• U.S.

Art: Saints from the Southwest

2 minute read
TIME

A stooping effigy of Jesus, with jointed arms hanging from a green cotton dress, had human hair on its head. A small naked statue, honored as a protector against syphilis, sat in a shrine made from an old oilcan. A portable sepulcher held a recumbent Christ, whose bloodstained jaw and neck could be moved puppetwise by strings. These crude but striking effigies formed part of an exhibition of Religious Folk Art of the Southwest which opened last week at Manhattan’s Museum of Modern Art.

Made from pine and cottonwood, decorated with paper flowers and covered with a crude gesso,* these bultos (figures carved in the round) and retablos (painted panels) of the Saints and Holy Family were vaguely reminiscent of medieval European art, utterly unlike anything else the U.S. has produced. They were done between 1725 and 1875 by humble priests and lay members of tiny churches in the poverty-stricken regions of Southern Colorado and New Mexico.

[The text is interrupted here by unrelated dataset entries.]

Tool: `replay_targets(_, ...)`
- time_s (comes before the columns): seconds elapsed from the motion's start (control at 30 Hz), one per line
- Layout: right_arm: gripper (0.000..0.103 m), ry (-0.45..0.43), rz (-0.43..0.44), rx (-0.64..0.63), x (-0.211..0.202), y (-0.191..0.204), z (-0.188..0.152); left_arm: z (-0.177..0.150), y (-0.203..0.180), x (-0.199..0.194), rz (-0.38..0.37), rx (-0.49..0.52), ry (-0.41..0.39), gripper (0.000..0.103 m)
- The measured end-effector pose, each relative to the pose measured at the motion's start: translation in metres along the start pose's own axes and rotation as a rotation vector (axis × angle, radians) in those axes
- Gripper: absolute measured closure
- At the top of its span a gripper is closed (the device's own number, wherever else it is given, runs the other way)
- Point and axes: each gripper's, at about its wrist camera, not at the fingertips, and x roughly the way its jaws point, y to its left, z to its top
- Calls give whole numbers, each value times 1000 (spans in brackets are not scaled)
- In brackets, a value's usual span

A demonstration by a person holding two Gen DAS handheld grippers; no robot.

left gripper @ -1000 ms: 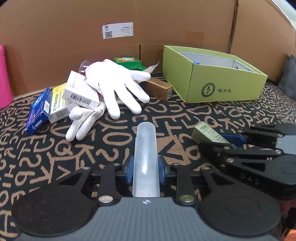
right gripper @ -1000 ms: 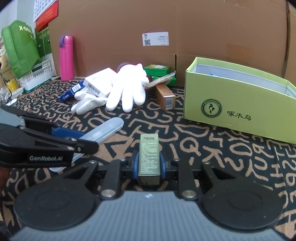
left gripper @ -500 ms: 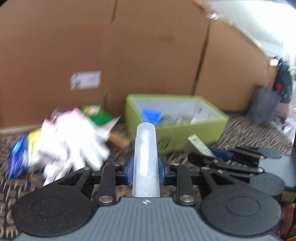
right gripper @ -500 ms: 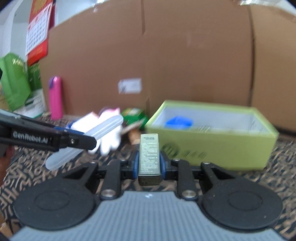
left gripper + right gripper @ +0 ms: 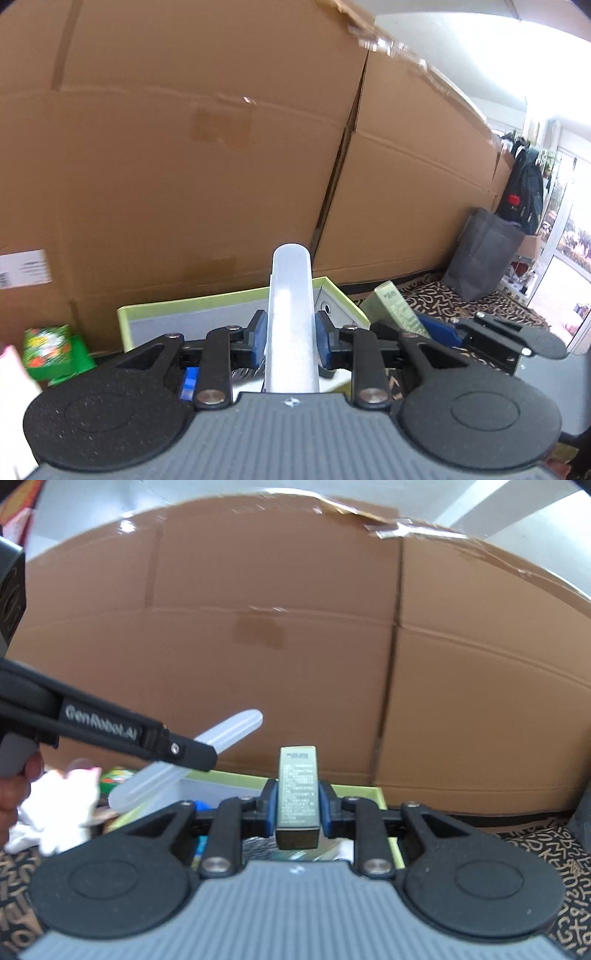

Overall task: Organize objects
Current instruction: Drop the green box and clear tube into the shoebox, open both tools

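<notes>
1. Both claws are loaded. The left gripper (image 5: 291, 338) is clamped on a frosted plastic tube (image 5: 291, 314) that sticks straight out past its tips, and the right gripper (image 5: 297, 806) is pinching a small olive-gold carton (image 5: 298, 790) by its long sides.
2. Both items hang in the air right at the green box (image 5: 221, 306), more or less over its near part. The tube tip sits above the far rim in the left view.
3. Progress-wise I'd say mid-job: the box already has stuff in it (something blue (image 5: 201, 805) and some paper), but neither held item is dropped in yet.
4. Still left outside: white gloves (image 5: 59, 805) and a green packet (image 5: 50, 347) off to the left on the patterned cloth (image 5: 546, 849).
5. Room to move: the big cardboard wall (image 5: 184, 166) stands just behind the box, so not much forward slack. The two grippers are close side by side, and the tube crosses toward the right one's lane, so releasing one at a time looks safer.
</notes>
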Motion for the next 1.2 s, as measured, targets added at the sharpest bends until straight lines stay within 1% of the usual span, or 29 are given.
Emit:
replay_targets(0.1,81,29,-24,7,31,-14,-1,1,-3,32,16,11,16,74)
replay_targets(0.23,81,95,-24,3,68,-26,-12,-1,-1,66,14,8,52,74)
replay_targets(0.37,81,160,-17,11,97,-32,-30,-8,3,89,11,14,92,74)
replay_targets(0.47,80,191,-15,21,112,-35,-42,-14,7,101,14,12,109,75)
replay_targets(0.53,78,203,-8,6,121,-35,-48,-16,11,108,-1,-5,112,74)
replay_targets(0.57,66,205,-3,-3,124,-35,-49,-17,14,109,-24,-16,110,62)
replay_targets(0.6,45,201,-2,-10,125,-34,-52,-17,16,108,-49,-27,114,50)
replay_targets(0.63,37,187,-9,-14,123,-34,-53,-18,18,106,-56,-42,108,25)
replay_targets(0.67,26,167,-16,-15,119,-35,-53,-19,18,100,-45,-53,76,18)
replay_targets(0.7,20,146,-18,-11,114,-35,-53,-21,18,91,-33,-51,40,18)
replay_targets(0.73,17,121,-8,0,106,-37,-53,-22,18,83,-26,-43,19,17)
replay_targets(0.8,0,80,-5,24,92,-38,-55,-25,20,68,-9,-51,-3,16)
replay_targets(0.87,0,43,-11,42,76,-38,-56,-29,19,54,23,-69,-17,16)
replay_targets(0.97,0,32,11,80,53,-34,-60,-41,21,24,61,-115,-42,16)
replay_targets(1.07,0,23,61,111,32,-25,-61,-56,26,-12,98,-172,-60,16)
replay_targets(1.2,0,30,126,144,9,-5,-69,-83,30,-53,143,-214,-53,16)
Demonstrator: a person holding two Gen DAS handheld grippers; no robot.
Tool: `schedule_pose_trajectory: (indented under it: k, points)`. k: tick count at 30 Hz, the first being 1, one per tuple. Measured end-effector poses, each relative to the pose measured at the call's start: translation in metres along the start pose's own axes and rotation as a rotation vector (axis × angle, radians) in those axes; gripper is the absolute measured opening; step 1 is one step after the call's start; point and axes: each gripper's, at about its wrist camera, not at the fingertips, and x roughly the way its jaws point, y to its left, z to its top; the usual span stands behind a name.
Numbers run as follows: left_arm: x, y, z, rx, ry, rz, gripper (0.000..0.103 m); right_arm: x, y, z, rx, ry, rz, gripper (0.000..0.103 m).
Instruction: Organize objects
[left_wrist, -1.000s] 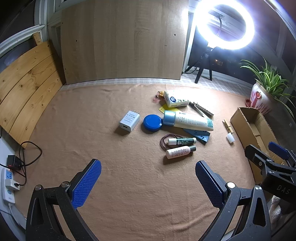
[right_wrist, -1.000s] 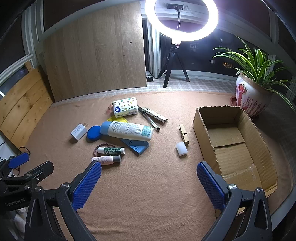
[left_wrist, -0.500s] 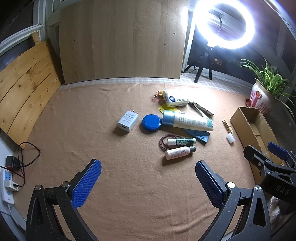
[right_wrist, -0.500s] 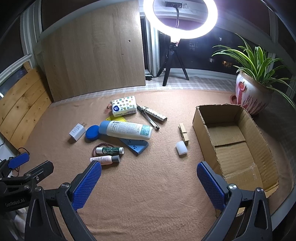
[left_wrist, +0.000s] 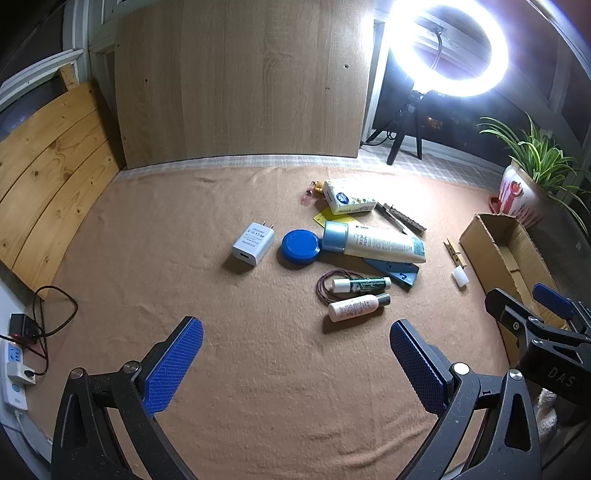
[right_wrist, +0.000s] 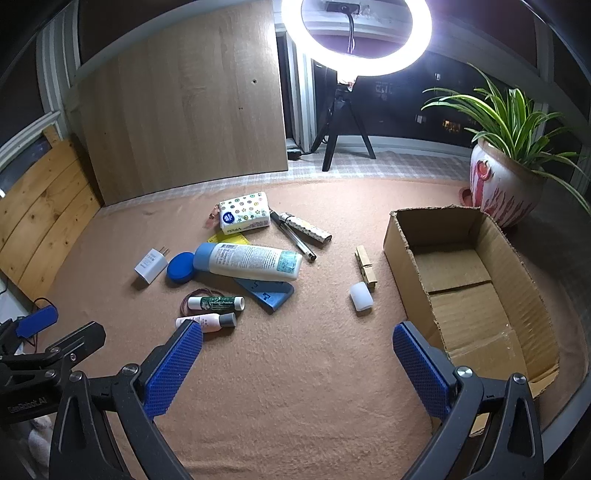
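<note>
Small objects lie scattered on a tan felt mat: a white charger (left_wrist: 253, 243), a blue round lid (left_wrist: 300, 246), a large white tube (left_wrist: 373, 243), a tissue pack (left_wrist: 349, 196), a green lip balm (left_wrist: 361, 285) and a small pink bottle (left_wrist: 356, 307). In the right wrist view the same pile shows with the tube (right_wrist: 248, 261), a wooden clothespin (right_wrist: 365, 266) and a white cap (right_wrist: 361, 296). An open cardboard box (right_wrist: 524, 273) stands at the right. My left gripper (left_wrist: 295, 362) and right gripper (right_wrist: 297, 365) both hover open above the mat's near part, holding nothing.
A ring light on a tripod (right_wrist: 345, 122) and a potted plant (right_wrist: 504, 184) stand behind the mat. A wooden board (left_wrist: 240, 85) leans at the back, wooden planks (left_wrist: 48, 158) at the left. A power strip with cables (left_wrist: 16, 362) lies at the left edge.
Both grippers have drifted slightly forward toward the pile; the objects sit a little lower and larger in both views. Nothing was gripped or moved.
</note>
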Motion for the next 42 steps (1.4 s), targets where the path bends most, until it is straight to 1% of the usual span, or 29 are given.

Most striking example shown last week was the Carreta de la Muerte—a “death cart” (see cut) in which a grinning skeleton with elongated wooden limbs sits upright with a bow & arrow poised for shooting. The cart was used in the Holy Week ceremonies of the Penitentes, a sect of zealots who flagellated and crucified themselves and each other, and which, although modified in ceremony, still exists in remote regions of New Mexico.

* A plaster made of native gypsum and animalglue on which colors are applied.